Non-Negative Matrix Factorization

By Bas Machielsen

October 5, 2022

Introduction

For a course I am teaching in, the syllabus includes an alternative to Principal Component Analysis, called non-negative matrix factorization. The method was introduced in an article by Lee and Seung (1999) with a subsequent elaboration on the algorithm to implement the method in 2001. The method is described in the Elements of Statistical Learning, p. 553, but there is very little elaboration on the meaning and logic behind the updating rule. I also searched the internet, and except the original 2001 article, there is very little information.
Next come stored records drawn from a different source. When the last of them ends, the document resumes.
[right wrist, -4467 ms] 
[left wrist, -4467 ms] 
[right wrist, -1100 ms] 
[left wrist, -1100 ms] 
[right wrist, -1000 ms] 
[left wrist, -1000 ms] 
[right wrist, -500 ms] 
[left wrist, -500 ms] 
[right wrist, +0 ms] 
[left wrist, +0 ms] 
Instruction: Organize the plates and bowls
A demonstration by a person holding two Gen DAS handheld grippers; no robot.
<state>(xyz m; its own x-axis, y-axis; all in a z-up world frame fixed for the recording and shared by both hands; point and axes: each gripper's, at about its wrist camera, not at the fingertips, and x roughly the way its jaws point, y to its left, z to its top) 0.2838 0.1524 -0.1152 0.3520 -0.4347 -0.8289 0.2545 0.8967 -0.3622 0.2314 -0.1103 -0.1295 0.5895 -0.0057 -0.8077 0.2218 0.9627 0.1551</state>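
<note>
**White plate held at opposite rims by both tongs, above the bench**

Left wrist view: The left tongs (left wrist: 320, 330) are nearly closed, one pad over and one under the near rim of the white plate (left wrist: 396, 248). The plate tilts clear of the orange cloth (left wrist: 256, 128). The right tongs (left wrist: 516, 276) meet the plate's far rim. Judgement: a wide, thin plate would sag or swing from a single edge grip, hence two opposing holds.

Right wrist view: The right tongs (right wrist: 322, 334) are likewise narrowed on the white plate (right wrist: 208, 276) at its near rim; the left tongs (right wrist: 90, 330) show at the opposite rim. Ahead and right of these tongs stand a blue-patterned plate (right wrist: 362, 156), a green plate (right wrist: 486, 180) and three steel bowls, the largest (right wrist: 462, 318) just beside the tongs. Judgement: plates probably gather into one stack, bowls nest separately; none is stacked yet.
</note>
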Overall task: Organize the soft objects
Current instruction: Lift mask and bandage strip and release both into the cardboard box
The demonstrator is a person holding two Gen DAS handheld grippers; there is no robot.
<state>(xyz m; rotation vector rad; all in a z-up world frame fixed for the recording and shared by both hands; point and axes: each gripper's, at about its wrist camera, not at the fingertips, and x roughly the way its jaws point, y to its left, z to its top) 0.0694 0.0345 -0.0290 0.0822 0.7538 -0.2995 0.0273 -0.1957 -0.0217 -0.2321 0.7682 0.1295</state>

The article itself takes a very formal view and proves that the algorithm converges to a (local) maximum, but does not focus on the intuition why. Hence this blog post.

Non-Negative Matrix Factorization

Non-negative matrix factorization is meant to be applied to any non-negative matrix $\mathbf{X}$, of size $N \times p$, which is approximated as:

$$ X \approx W H $$

with $\mathbb{W}$ being $N \times r$ and $\mathbb{H}$ being $r \times p$, and all $x_{ij}$, $w_{ij}$ and $h_{ij}$ greater than zero. Similar to PCA, $W$ can be interpreted as a lower dimensional basis (and $r$ is picked by the user), and $H$ the corresponding weights that map this basis to back to $X$. The objective for non-negative matrix factorization is to maximize the likelihood for a model in which $x_{ij}$ has a Poisson distribution with mean $\mathbf{WH}_{ij}$.

Interpretation of Algorithm

Lee and Seung (2001) propose to initialize the $W$ and $H$ matrices with random positive numbers, and then use the following update rules:

$$ w^{n+1}_{ik} \leftarrow w^{n}_{ik} \cdot \frac{\sum_{j=1}^{p}h_{kj} \cdot x_{ij}/(\mathbf{WH}_{ij})}{\sum_{j=1}^{p}h_{kj}} $$

and

$$ h^{n+1}_{kj} \leftarrow h^{n}_{kj} \cdot \frac{\sum_{i=1}^{N}w_{ik} \cdot x_{ij}/(\mathbf{WH}_{ij})}{\sum_{i=1}^{n}w_{ik}} $$

First, we note that the updating rules consist of two terms. The previous value and a factor. The factor can be intepreted as an updating factor, meaning that it is a scaled $h^n_{kj}$ and $w^{n}_{ik}$ respectively.

Second, we should notice that both update rules contain terms like $x_{ij}/ \mathbf{WH}_{ij}$. $\mathbf{WH}_{ij}$ is the approximation for that particular $x_{ij}$ in the data matrix $\mathbf{X}$. If the approximation is too high, $\mathbf{WH}_{ij}$ is greater than $x_{ij}$ and the next value corresponding to iteration $n+1$ is scaled down compared to its value in iteration $n$, everything else equal. Vice versa, if the approximation is too low, than the previous value is scaled up.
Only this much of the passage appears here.